A contest based on chance, in which people buy numbered tickets and prizes are awarded to those whose numbers are drawn at random. Lotteries are sometimes used to raise money for public projects.
In the nineteen-seventies and -eighties, Americans ate up lottery tickets like candy. This was partly a response to an economic crisis that wiped out retirement savings and cut into incomes, and that also eroded the national promise that hard work would bring financial security. But there was also something else going on. As the writer Steven Cohen points out, this obsession with improbable wealth, and by extension, our fascination with lotteries, coincided with a decline in the security of the middle class. Jobs were vanishing, health-care costs were rising, and the long-held promise that a solid education and a lifetime of labor would render everyone better off than their parents was beginning to look hollow.
But despite these economic shifts, the popularity of the lottery remains robust. According to the consumer-financial company Bankrate, people who make more than fifty thousand dollars a year spend, on average, one per cent of their income playing it.

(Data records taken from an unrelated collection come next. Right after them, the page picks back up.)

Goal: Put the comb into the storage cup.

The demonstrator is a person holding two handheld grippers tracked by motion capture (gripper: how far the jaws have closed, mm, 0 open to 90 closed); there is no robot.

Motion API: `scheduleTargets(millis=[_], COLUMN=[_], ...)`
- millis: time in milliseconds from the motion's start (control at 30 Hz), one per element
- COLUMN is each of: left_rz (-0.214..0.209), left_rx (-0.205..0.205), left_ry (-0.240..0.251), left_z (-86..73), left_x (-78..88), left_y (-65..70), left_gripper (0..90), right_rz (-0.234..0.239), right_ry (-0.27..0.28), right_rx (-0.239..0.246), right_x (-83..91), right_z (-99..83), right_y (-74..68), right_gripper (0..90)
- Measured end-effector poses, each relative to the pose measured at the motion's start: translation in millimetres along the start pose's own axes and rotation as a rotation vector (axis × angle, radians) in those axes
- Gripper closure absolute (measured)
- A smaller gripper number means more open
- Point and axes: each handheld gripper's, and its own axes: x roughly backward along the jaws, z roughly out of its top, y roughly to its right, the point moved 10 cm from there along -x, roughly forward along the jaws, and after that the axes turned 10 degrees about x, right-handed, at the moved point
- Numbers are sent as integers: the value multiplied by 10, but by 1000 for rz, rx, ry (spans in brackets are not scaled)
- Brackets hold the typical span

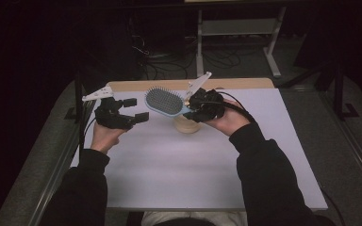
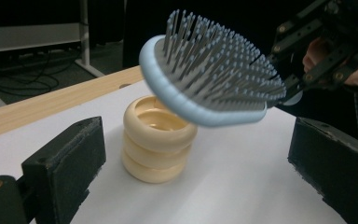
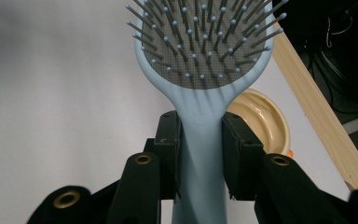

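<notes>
A light blue hairbrush (image 1: 164, 101) with grey bristles hangs in the air above a cream ribbed cup (image 1: 187, 124). My right gripper (image 1: 194, 113) is shut on the hairbrush's handle (image 3: 200, 140), bristles facing up and toward the camera. In the left gripper view the hairbrush (image 2: 209, 88) floats over the cream cup (image 2: 157, 140), whose mouth is open and upright. My left gripper (image 1: 136, 108) is held left of the brush, jaws wide and open, with nothing between them. In the right gripper view the cup (image 3: 261, 119) sits behind the brush neck.
The white tabletop (image 1: 193, 165) has a wooden strip (image 1: 136, 84) along its far edge. A white metal frame (image 1: 238, 28) and cables lie on the dark floor beyond. Both forearms in black sleeves come in from the near edge.
</notes>
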Motion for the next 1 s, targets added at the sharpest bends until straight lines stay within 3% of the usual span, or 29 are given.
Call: scheduleTargets(millis=[100, 300, 400, 700, 900, 1000], left_rz=[20, -22, -42, -34, -35, -40], left_rx=[-21, 32, 65, 130, 148, 157], left_ry=[-9, -15, 7, 37, -1, 3], left_z=[7, 52, 88, 140, 114, 137], left_x=[-36, -129, -148, -176, -244, -262], left_y=[28, 96, 114, 31, 44, 67], left_gripper=[50, 64, 73, 121, 126, 139], right_rz=[6, 2, 3, -5, -11, -11], right_ry=[7, 14, 13, 23, 18, 22], right_rx=[1, 11, 9, 10, 30, 31], right_x=[-20, -37, -45, -45, -73, -84], right_z=[27, 70, 70, 92, 109, 128], right_y=[-15, -26, -34, -28, -54, -57], right_gripper=[689, 689, 689, 688, 688, 688])
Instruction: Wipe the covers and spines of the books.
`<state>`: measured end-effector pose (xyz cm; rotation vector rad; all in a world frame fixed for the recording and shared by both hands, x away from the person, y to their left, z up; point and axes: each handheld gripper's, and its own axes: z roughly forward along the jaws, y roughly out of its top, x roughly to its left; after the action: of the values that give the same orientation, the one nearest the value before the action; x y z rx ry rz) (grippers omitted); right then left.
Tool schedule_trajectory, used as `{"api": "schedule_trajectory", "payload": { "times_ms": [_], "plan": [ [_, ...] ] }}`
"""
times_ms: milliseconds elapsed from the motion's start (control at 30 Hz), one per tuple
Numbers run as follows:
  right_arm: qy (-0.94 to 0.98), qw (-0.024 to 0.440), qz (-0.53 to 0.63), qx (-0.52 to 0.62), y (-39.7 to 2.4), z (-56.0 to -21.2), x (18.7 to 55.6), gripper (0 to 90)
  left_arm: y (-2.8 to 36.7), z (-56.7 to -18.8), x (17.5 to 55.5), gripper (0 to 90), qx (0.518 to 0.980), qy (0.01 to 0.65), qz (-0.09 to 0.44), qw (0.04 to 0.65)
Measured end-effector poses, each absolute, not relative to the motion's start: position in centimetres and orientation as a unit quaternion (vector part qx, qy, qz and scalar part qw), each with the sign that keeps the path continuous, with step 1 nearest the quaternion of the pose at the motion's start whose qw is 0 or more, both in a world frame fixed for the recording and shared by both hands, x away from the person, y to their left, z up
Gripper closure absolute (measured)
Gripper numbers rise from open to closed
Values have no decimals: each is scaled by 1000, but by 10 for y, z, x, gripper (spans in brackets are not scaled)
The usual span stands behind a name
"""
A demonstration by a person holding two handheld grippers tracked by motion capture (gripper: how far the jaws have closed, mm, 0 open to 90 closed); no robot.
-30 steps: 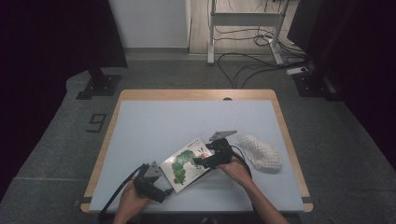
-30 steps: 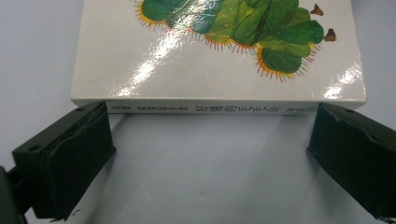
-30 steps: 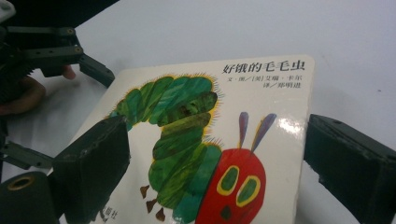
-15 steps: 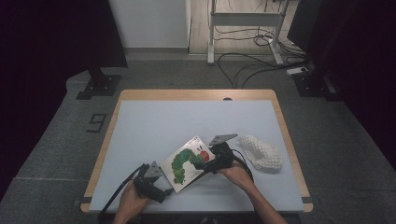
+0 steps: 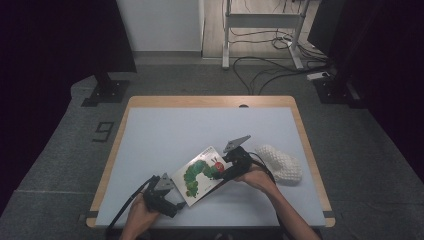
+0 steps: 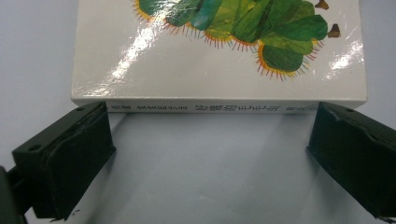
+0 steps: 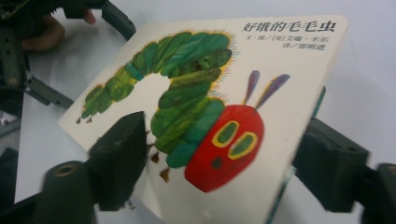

In contrast, those who make less than thirty thousand dollars a year spend thirteen per cent of their income on lottery tickets. In fact, the only thing that seems to dampen lottery enthusiasm is a sense of how rare it is to win. The answer to that is simple: Lottery officials simply raise the odds by lifting prize caps or adding more numbers (thus making the chances of winning much lower). This is a classic example of what economists call “reversible demand.” The higher the likelihood that you will lose, the more people want to play.